Information provided
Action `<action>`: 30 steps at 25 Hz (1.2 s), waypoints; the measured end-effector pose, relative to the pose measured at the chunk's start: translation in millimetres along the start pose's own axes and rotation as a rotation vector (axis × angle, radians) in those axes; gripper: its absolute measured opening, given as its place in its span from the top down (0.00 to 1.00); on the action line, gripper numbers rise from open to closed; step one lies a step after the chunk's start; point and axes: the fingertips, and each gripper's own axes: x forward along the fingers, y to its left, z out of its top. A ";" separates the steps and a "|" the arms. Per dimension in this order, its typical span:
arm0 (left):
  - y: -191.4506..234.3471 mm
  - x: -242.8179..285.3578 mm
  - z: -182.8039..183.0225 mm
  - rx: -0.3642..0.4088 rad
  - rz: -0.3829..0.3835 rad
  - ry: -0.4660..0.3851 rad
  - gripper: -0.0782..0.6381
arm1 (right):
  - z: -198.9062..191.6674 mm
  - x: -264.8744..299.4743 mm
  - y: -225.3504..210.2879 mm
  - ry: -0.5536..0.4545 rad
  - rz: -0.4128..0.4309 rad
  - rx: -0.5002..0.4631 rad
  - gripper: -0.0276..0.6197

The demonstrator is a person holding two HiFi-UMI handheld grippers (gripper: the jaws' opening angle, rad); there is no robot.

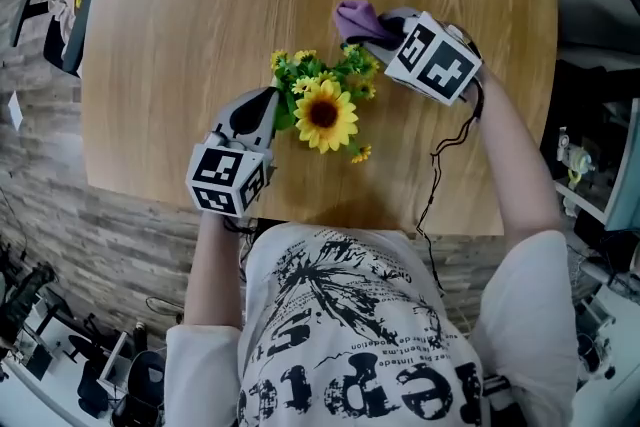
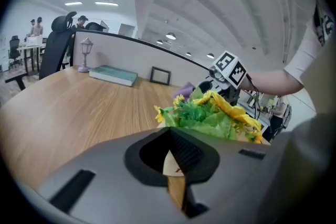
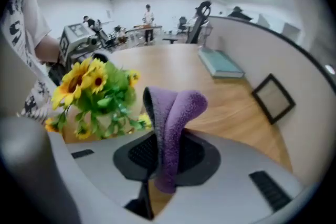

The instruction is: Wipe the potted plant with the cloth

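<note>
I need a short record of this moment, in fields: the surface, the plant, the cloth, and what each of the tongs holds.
surface: wooden table
plant: potted plant with yellow sunflowers and green leaves, near the table's front edge
cloth: purple cloth, folded over, at the plant's far right side
left tongs: shut on a thin cream edge at the plant's base, apparently the pot's rim
right tongs: shut on the purple cloth
contact: cloth close to the leaves; whether it touches them cannot be told

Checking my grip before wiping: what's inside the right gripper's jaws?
The purple cloth, pinched by the right gripper, fold sticking out. The clamped part is covered by the jaws.
</note>
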 end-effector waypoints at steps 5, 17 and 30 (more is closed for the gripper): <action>-0.9 0.0 -0.7 -0.013 0.019 -0.001 0.89 | 33.3 -35.7 -26.9 -0.194 -0.210 0.131 0.84; -3.0 -3.0 0.5 0.015 -0.097 -0.004 0.89 | 105.5 -112.4 23.5 -0.441 -0.302 0.251 0.84; 67.4 -54.6 21.5 0.171 -0.320 -0.003 0.89 | 180.6 -79.7 93.9 -0.470 -0.435 0.552 0.84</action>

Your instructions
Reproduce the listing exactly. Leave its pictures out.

Written answer
Action `<action>`: 30 steps at 25 Hz (1.2 s), waypoints; the measured end-effector pose, relative to the pose measured at the chunk's start: translation in millimetres along the start pose's own axes and rotation as a rotation vector (axis × angle, radians) in those axes; gripper: its absolute measured opening, given as its place in its span from the top down (0.00 to 1.00); on the action line, gripper numbers rise from open to closed; step one lies a step after the chunk's start; point and axes: the fingertips, and each gripper's own axes: x forward along the fingers, y to its left, z out of its top. A ";" separates the steps and a "|" the arms. Per dimension in this order, its typical span:
arm0 (left):
  - y: -191.4506..234.3471 mm
  - x: -242.8179..285.3578 mm
  - z: -182.8039..183.0225 mm
  - rx: -0.3642..0.4088 rad
  - rz: -0.3829..0.3835 rad
  - ry: -0.4660..0.3851 rad
  - gripper: -0.0782..0.6381
arm1 (right):
  - z: -198.9062..191.6674 mm
  - x: -264.8744..299.4743 mm
  - y: -225.3504..210.2879 mm
  - ry: -0.5536..0.4545 rad
  - rz: -0.4128..0.4309 rad
  - rx: -0.5002..0.4631 rad
  - gripper: -0.0276..0.6197

The demonstrator is a person holding two HiFi-UMI handheld grippers (gripper: the jaws' opening angle, rad); there is no robot.


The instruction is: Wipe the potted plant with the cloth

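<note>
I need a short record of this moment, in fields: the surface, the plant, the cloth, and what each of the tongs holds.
surface: wooden table
plant: potted plant with yellow sunflowers and green leaves, near the table's front edge
cloth: purple cloth, folded over, at the plant's far right side
left tongs: shut on a thin cream edge at the plant's base, apparently the pot's rim
right tongs: shut on the purple cloth
contact: cloth close to the leaves; whether it touches them cannot be told

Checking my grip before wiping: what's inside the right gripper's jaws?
The purple cloth, pinched by the right gripper, fold sticking out. The clamped part is covered by the jaws.
</note>
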 end-effector waypoints at steps 5, 17 and 30 (more is closed for the gripper): <action>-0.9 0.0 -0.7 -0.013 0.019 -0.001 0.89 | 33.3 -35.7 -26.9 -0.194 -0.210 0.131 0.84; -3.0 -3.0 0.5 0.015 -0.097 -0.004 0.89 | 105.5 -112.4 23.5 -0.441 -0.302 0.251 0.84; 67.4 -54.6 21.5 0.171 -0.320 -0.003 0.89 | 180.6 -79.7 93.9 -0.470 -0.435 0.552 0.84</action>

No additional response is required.